TASK OBJECTIVE
Only the lines from the one with "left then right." through the last line of the material below belong in the answer, copied exactly and without pictures.

INFORMATION SUPPLIED

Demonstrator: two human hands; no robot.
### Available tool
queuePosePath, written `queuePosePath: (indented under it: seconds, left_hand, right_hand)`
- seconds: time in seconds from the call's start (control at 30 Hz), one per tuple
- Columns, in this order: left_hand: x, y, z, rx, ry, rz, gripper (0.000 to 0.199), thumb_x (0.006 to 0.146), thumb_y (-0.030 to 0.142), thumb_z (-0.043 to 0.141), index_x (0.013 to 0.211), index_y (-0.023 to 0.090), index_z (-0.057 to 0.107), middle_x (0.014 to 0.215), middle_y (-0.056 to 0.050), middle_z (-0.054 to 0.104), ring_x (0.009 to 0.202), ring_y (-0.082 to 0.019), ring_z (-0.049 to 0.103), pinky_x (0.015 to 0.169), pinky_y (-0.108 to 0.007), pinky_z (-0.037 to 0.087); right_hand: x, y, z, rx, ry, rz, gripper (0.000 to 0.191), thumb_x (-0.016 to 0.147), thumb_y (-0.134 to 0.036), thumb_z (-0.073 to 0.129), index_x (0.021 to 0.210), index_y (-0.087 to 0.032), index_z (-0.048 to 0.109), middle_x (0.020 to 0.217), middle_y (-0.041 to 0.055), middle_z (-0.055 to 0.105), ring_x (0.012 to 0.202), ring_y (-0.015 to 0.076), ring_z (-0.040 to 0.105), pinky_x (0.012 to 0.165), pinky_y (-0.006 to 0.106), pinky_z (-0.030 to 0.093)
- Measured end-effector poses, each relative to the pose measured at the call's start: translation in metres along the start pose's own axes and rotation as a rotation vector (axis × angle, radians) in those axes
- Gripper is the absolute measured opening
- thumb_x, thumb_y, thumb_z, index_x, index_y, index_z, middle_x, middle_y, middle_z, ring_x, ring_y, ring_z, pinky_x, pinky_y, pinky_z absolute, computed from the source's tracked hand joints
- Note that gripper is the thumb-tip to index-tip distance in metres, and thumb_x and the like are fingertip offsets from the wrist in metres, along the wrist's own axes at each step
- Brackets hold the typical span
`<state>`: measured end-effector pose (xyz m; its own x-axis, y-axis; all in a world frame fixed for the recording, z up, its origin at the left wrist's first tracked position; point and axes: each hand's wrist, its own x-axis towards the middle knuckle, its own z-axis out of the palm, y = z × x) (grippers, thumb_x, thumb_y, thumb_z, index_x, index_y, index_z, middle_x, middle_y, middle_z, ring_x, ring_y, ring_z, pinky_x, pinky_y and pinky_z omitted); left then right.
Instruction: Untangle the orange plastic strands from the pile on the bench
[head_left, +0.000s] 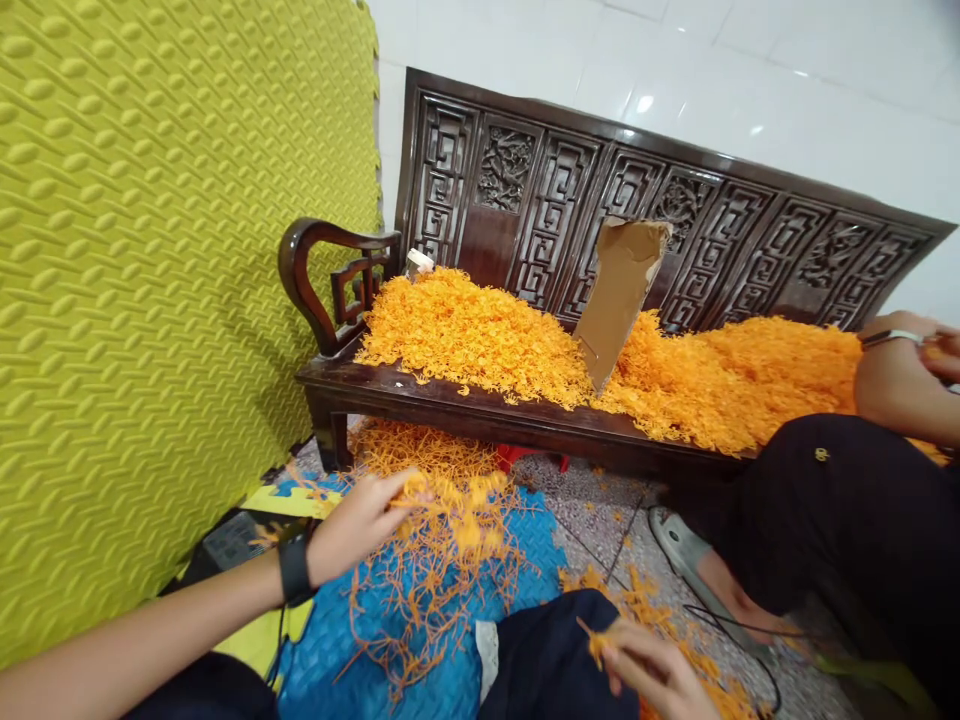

EXERCISE ANSWER
`<state>`: measured end-effector pose (xyz m; its own x-axis, y-axis; all in a world frame fixed for the recording, z up, its origin at the left wrist's first tracked position; point and axes: each hand's wrist, its own x-axis towards the middle knuckle, its own z-axis out of the palm, y = z × x) (grippers, thumb_x, thumb_y, thumb_z, index_x, index_y, index_z, middle_x, middle_y, middle_z, ring_x, ring_y, ring_z, pinky_x, pinky_y and pinky_z omitted); left then right.
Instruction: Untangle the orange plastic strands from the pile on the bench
[head_left, +0.000s] 

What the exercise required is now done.